Vocabulary Selection
In contrast to the first three suggestions, this point is for teachers. Word clouds give teachers the ability to review new materials quickly and identify words that may need to be pre-taught in order to facilitate better learning in class. It can save you a lot of time, and even help you spot new words that may not already be identified for you.
 
Conclusion
As teachers, we can easily fall into the trap of relying simply on textbooks to teach our students. I hope that this article has sparked some interest in you to investigate these free online tools, and to use your imagination in their application. Remember, in order to reach those students whose heads are in the clouds, you may have to join them with clouds of your own.
 
References
Anderson, R., Reynolds, R., Schallert, D.,Goetz, E., (1976). Framework for comprehending discourse. University of Illinois at Urbana-Champagne.

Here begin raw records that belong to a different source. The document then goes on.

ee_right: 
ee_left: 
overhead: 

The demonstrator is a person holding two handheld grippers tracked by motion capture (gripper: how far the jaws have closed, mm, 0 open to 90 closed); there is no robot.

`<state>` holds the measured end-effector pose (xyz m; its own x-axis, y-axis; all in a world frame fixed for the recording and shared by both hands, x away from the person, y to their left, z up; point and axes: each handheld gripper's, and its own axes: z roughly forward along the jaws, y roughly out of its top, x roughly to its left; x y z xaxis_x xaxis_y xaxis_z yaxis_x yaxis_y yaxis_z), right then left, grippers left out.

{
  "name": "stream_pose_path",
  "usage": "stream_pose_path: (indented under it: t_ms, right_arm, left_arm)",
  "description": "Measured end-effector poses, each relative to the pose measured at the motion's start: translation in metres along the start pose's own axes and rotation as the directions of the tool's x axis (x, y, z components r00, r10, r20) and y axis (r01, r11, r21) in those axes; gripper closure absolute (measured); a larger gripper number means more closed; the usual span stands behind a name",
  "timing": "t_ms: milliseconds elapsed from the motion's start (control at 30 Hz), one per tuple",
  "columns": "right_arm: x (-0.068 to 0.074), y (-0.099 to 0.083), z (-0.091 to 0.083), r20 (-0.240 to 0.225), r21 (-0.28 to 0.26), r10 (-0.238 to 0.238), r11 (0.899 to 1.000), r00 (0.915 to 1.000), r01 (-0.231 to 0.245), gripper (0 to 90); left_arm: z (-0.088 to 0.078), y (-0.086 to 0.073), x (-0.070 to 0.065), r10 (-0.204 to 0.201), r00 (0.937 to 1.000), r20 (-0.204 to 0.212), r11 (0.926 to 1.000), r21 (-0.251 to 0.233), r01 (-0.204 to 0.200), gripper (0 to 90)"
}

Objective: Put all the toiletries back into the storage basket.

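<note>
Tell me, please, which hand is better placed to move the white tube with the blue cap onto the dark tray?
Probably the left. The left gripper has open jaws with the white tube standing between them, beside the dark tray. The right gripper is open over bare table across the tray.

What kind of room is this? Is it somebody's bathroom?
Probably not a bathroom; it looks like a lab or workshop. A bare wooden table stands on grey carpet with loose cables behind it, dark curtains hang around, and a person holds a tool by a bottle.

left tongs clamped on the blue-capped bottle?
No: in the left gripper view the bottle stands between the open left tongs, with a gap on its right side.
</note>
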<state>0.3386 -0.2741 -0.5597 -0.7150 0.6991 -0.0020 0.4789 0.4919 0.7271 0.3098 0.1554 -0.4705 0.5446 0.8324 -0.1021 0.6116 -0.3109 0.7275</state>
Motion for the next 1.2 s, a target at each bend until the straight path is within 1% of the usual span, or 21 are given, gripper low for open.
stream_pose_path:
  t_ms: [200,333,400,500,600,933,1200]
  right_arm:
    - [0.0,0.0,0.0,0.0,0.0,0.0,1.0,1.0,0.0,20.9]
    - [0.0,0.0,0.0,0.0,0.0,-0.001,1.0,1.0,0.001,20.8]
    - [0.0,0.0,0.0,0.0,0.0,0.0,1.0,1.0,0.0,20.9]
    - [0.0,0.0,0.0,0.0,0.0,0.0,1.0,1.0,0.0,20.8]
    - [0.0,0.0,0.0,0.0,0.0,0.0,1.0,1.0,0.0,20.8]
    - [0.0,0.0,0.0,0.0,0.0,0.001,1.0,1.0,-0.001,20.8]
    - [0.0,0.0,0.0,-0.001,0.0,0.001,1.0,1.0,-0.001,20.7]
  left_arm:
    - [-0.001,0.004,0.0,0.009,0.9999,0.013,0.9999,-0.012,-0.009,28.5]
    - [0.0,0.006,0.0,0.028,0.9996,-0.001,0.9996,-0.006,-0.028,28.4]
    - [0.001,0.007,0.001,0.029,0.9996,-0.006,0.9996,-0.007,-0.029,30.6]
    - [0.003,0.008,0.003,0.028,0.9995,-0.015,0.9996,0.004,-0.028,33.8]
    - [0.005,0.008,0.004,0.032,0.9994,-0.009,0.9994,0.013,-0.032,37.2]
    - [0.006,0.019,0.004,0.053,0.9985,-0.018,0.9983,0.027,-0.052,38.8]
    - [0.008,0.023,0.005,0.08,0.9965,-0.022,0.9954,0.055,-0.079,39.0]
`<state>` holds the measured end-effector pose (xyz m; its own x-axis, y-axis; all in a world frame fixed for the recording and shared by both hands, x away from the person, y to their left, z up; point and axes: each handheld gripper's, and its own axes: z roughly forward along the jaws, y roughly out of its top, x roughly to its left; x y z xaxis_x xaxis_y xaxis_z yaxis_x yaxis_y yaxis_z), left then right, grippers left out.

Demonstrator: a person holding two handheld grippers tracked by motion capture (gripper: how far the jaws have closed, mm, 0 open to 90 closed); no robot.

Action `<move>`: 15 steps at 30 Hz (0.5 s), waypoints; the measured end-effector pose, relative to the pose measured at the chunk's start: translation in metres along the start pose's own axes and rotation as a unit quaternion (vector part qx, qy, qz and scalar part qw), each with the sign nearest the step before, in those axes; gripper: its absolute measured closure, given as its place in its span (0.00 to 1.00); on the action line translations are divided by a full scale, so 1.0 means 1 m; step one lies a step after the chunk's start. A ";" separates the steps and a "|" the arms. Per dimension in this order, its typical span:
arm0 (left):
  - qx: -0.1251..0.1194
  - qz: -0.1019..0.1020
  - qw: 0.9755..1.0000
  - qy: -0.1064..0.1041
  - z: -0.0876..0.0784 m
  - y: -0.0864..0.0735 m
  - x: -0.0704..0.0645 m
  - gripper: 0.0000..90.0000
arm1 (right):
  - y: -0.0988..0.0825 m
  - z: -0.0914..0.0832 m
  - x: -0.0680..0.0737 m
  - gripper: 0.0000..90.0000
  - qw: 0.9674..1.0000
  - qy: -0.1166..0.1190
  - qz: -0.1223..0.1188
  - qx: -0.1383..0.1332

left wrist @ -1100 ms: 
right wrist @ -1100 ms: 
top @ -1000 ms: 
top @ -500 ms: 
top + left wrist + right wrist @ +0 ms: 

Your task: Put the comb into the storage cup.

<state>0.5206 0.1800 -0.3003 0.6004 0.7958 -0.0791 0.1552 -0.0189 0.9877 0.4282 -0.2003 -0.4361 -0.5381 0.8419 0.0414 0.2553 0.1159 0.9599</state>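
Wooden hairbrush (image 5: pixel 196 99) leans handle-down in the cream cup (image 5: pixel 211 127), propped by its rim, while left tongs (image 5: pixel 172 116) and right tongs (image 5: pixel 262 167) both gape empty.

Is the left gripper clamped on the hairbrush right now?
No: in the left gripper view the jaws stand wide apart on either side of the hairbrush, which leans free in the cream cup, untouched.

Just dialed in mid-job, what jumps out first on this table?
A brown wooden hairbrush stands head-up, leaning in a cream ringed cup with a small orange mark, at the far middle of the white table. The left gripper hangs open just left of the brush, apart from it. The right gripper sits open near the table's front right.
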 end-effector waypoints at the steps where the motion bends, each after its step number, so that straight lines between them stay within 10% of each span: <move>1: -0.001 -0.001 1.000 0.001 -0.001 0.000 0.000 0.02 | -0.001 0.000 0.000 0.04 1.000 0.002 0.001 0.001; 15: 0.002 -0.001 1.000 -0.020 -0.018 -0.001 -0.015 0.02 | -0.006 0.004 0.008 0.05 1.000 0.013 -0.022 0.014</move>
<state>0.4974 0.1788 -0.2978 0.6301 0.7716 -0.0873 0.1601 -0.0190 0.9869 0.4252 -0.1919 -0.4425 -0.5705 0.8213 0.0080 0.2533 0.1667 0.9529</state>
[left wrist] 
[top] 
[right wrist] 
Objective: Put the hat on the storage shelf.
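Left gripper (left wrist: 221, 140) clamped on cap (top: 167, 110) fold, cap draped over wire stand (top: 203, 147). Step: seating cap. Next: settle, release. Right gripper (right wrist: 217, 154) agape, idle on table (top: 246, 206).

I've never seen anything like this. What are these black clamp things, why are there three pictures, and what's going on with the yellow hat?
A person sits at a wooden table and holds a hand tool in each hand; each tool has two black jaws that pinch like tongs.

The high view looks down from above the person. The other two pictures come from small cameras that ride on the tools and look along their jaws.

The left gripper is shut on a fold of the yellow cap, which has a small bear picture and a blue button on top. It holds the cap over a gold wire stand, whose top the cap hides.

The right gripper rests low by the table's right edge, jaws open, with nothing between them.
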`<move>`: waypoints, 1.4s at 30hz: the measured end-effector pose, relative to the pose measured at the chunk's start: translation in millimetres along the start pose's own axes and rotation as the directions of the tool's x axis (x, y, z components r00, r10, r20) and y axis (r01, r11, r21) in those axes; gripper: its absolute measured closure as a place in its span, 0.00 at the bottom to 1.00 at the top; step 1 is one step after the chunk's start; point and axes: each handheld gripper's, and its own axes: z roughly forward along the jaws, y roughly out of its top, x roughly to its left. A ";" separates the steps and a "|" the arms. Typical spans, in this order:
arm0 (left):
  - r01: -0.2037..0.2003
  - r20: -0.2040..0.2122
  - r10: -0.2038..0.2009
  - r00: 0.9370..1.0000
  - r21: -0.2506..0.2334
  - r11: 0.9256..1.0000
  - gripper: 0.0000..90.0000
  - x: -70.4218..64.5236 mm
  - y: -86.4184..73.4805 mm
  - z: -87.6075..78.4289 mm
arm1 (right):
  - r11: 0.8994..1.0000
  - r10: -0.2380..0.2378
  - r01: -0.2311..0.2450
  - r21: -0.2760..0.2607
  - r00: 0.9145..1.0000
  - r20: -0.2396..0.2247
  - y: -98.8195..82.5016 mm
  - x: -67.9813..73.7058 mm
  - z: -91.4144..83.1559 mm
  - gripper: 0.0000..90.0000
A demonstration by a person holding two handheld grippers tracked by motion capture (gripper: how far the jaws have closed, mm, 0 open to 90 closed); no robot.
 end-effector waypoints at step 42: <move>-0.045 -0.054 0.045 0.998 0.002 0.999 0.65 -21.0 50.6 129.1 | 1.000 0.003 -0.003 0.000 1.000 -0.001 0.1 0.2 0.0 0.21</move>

Baralt, M., Pennestri, S., & Selvandin, M. (2011). Action research–using wordle to teach foreign language writing. Language Learning and Technology, 15(2), 12-22.
Cobb, T. (2010). VocabProfile Home: Classic Version VP English v.3. Retrieved from <lextutor.ca/vp>.
Disney (1995). Toy Story. London, UK: Ladybird.
Feinberg, J. (2009). Wordle. Retrieved from <wordle.net>.
Nation, I. S. P. (2009). Learning Vocabulary in Another Language. UK: Cambridge University Press. (Original work published 2001).